Some of the more famous biologics treat rheumatoid arthritis (RA) and other autoimmune diseases like psoriasis and Crohn’s disease. These include Humira (adalimumab), Remicade (infliximab), and Rituxan (rituximab), and Enbrel (etanercept). The first three medications ending with “-mab” belong to a group of drugs known as monoclonal antibodies.

In the case of RA treatment, monoclonal antibodies prevent inflammatory processes that lead to joint inflammation, damage, and pain by trapping specific molecules in the body that would otherwise trigger inflammation.

3) Herceptin (trastuzumab)

First developed in the early 1990’s, Herceptin (trastuzumab) was one of the most-prescribed cancer biologics in 2017. Herceptin is used to treat HER2-positive breast cancer and HER2-positive metastatic stomach cancer. Like many rheumatoid arthritis drugs, Herceptin is a monoclonal antibody. It targets HER2-positive cancer cells and reigns in processes that cause cells to grow and multiply uncontrollably — hallmark features of cancer cells.

4) Avastin (bevacizumab)

Avastin (bevacizumab) and Lucentis (ranibizumab) are two biological medications widely used in ophthalmology offices, specifically those that treat patients with retinal diseases like age-related macular degeneration. Lucentis is a medication solely for the eye, whereas Avastin can also be used in certain breast, colorectal, kidney, lung, brain, and ovarian cancers. Both drugs are monoclonal antibodies that target human blood vessels.

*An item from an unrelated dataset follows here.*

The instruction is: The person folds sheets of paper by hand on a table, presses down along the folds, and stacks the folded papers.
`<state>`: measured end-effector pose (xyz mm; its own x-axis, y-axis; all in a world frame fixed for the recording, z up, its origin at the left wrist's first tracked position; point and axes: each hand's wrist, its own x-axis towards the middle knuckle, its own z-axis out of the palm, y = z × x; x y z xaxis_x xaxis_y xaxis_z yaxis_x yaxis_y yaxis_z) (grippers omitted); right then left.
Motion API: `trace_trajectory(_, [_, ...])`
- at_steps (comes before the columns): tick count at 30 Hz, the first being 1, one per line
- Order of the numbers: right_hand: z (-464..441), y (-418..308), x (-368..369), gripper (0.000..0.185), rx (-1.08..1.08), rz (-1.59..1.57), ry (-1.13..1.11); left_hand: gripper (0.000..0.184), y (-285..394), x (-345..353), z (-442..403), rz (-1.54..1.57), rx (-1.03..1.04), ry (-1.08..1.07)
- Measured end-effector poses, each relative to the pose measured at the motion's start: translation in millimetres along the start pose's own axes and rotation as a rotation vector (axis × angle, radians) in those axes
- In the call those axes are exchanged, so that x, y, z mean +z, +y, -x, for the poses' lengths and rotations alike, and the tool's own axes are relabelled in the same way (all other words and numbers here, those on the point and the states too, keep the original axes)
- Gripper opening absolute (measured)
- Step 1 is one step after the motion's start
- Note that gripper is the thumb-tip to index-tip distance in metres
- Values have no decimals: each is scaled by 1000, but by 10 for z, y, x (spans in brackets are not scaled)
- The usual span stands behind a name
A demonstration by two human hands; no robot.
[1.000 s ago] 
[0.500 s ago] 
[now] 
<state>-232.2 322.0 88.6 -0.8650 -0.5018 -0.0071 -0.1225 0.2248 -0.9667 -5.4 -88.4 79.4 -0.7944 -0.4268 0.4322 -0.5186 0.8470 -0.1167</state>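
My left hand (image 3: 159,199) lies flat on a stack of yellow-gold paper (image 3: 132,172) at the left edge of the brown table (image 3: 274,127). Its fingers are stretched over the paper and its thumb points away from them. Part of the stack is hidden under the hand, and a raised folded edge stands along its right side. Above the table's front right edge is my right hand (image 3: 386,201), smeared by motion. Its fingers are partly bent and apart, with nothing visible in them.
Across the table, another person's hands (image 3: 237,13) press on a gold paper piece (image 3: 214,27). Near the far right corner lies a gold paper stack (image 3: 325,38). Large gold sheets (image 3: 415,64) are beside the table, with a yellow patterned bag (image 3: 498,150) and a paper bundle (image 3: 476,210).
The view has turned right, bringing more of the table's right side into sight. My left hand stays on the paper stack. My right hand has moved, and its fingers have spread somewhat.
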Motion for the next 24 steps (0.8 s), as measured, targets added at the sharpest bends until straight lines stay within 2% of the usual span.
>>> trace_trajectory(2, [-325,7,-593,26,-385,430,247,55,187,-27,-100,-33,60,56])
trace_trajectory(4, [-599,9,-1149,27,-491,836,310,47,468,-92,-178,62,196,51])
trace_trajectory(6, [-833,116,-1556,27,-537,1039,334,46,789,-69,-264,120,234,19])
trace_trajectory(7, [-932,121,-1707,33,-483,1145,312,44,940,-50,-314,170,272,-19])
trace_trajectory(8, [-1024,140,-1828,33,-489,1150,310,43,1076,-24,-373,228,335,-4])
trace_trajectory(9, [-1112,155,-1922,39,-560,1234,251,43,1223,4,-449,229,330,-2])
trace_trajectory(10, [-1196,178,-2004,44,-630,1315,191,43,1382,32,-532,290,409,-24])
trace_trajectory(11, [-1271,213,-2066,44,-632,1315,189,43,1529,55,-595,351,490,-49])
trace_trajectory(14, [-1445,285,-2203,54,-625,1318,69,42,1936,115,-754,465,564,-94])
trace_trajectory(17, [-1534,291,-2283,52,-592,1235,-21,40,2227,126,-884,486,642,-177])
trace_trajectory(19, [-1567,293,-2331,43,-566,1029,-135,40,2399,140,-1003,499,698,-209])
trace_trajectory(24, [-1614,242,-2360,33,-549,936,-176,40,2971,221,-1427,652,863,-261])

With age-related macular degeneration, an eye disease that results in central vision loss, new leaky blood vessels grow under the retina that can worsen the progression of the disease. Lucentis and Avastin can both stop these blood vessels from growing out of hand. Some cancers often grow faster as new blood vessels grow and feed them, so a drug like Avastin that stops this process can also be helpful for treatment.

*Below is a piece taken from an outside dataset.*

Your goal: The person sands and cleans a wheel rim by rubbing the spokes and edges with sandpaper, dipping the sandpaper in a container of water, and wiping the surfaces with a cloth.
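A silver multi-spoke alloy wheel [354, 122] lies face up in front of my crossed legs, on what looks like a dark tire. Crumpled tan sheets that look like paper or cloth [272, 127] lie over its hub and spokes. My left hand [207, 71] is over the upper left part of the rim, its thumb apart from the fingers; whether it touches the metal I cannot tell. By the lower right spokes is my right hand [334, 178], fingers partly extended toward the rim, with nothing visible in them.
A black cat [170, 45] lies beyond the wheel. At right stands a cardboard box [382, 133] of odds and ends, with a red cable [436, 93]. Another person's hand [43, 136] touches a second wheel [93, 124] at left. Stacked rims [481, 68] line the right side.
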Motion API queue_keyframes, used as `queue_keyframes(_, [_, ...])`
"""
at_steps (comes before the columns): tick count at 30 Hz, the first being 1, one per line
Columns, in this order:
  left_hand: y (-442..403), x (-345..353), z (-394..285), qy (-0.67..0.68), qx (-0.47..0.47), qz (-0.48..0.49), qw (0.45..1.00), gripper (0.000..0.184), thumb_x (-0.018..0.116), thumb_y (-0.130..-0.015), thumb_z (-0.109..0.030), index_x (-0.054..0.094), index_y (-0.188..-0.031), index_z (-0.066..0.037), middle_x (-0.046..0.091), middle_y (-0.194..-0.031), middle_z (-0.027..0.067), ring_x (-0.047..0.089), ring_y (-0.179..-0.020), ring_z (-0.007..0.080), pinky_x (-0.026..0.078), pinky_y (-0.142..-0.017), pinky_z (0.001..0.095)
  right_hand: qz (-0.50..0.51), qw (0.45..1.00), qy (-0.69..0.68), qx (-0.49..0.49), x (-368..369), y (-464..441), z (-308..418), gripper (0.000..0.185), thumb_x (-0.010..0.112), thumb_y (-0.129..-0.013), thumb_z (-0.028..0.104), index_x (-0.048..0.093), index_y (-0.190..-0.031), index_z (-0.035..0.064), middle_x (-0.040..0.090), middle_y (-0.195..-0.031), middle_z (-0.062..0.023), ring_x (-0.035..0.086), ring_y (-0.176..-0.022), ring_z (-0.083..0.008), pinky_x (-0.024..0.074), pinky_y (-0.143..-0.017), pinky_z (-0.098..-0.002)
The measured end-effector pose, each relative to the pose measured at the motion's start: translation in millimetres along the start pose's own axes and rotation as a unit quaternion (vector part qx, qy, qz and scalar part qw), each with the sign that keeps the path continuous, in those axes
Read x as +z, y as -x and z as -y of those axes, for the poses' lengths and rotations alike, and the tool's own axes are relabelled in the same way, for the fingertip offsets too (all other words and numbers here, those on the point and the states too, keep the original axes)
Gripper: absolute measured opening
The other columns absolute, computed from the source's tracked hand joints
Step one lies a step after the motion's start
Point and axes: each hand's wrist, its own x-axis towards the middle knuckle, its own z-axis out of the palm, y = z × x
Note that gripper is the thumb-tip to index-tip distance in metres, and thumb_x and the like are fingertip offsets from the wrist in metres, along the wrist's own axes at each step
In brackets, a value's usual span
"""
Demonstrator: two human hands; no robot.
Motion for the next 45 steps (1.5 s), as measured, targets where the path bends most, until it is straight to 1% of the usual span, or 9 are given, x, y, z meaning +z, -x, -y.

5) Botox (onabotulinumtoxina)

Lastly, Botox (onabotulinumtoxina) is a biologic produced by a bacteria called Clostridium botulinum. You may already know of Botox as a drug used in cosmetic procedures, but it’s actually helpful for many other diseases and conditions. Botox is a toxin that blocks nerves and muscles from activating. Aside from making wrinkles disappear, Botox is used to treat muscle spasms, underarm sweating, migraines, and loss of bladder control due to nerve damage caused by multiple sclerosis (MS) or spinal cord injury.